Sandy Jardine's advice was well worth listening to because he was, without question, the complete footballer. Signed straight from school as a ball-playing right-half, he broke into the first team in the post-Berwick cull and starred in the Rangers midfield, retaining his place in the side and playing in the 1967 Cup-Winners Cup Final against Bayern Munich at the tender age of eighteen. He continued to feature after the sacking of Scot Symon but it was his versatility which caught new boss Davie White's eye in training and Sandy wore the number nine shirt, scoring a few goals in the process, for a spell prior to the signing of Colin Stein.
It was following the appointment of Willie Waddell as Rangers manager that Sandy was converted into a right-back and from the start of the 1970-71 season he made the slot his own. Good pace and athleticism, astute positional sense and clever use of the ball, allied to a great football brain, were the qualities which identified Jardine as a cut above the rest and international recognition rightly followed. It says it all about our man's ability that Danny McGrain, himself no mug as a right-back, had to switch to left-back to find a place in the Scotland set-up.
During his time at Ibrox, Sandy won three League Championships, five Scottish Cups, five League Cups and, of course, he was part of the team which won the European Cup-Winners Cup with the 3-2 victory over Moscow Dynamo in Barcelona in 1972. In additional to his enviable collection of honours, with 674 competitive appearances and 77 goals, his place in our club's Hall Of Fame is richly deserved.
Sandy Jardine wasn't just a Rangers legend, with 38 full caps and appearances in the 1974 and 1978 World Cups, plus Player Of The Year awards in 1975 and 1986, he was a Scottish football legend. Indeed, with the 1974 World Cup squad sharing the Player Of The Year award, he can claim to be the only player to be so honoured on three occasions. In his pomp he was one of the top players in European and world football, a guy who never looked out of place in even the most illustrious of company. The suggestion that John Greig and Rangers were a bit too hasty in letting Sandy move to Hearts in the summer if 1982 is not without merit.
At Tynecastle he linked up with his good friend and former team-mate Alex MacDonald and gave superb service to the club he supported as a boy, taking his career total of appearances through the 1000-game mark, combining his duties as assistant manager with a vital onfield role and only the cruellest of endings to the 1985-86 season denied Doddie and Sandy a memorable league and cup Double.
Having benefitted greatly from being talked through his early top team appearances at Rangers by more experienced colleagues like John Greig, Davie Provan and Ronnie Mackinnon, Sandy did a similar job for the likes of Robert Russell, Ally Dawson and John MacDonald when their Ibrox careers were in their infancy.
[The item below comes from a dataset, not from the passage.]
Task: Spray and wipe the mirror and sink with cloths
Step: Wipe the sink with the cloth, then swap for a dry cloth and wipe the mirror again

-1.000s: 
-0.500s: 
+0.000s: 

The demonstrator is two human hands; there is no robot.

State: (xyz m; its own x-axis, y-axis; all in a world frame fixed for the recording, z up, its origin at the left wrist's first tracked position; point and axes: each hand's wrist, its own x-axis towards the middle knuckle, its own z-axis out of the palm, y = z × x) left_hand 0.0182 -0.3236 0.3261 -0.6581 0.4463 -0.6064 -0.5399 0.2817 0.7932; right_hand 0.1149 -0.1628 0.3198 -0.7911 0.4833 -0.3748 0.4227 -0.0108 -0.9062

And he fulfilled the self-same function as the senior pro at Hearts, easing youngsters like John Robertson, Gary Mackay and Craig Levein through the transition from promising prospects to first team regulars.
After hanging up his boots in 1988, he briefly stayed on at Tynecastle as joint-manager, had a short spell as a media pundit, then returned to Rangers in a PR capacity and worked in various behind-the-scenes roles. It is fair to say he did not go out of his way to curry favour with the fanbase, irritating many in the process, but he stood up to be counted when he played a leading role in the march to Hampden in the summer of 2012 to register our club's abhorrence of the SFA's actions in the wake of our financial troubles.
There is a feeling among many in the Rangers community that, having fired a broadside across the SFA's bows, we failed to build on the good work of Sandy and others to halt the ongoing demonisation of Rangers and Rangers fans. It would perhaps be a fitting tribute to Sandy Jardine if we could recapture the togetherness of that day and unite to address the sources of our club's many problems.
News of Sandy's relapse and confirmation of his death was very sad and again revived recollections of that long-ago night in Copenhagen. It is a memory with a painful sting. The younger player involved in the conversation was Davie Cooper.